> [Prompt]: Your task is to filter the data below down to the lines holding "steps".

> [Dataset extract]:

------------------------------------------------------------------------

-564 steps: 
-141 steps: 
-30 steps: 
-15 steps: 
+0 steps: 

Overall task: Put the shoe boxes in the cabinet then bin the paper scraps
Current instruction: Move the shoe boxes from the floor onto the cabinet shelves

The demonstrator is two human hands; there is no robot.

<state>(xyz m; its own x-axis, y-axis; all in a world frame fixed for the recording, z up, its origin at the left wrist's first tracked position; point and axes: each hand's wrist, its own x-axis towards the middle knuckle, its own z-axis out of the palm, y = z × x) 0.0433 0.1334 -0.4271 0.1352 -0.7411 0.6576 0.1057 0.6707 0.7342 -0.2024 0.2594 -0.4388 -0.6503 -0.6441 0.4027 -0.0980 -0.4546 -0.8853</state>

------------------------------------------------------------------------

> [Response below]:
-564 steps: 
-141 steps: 
-30 steps: 
-15 steps: 
+0 steps: 

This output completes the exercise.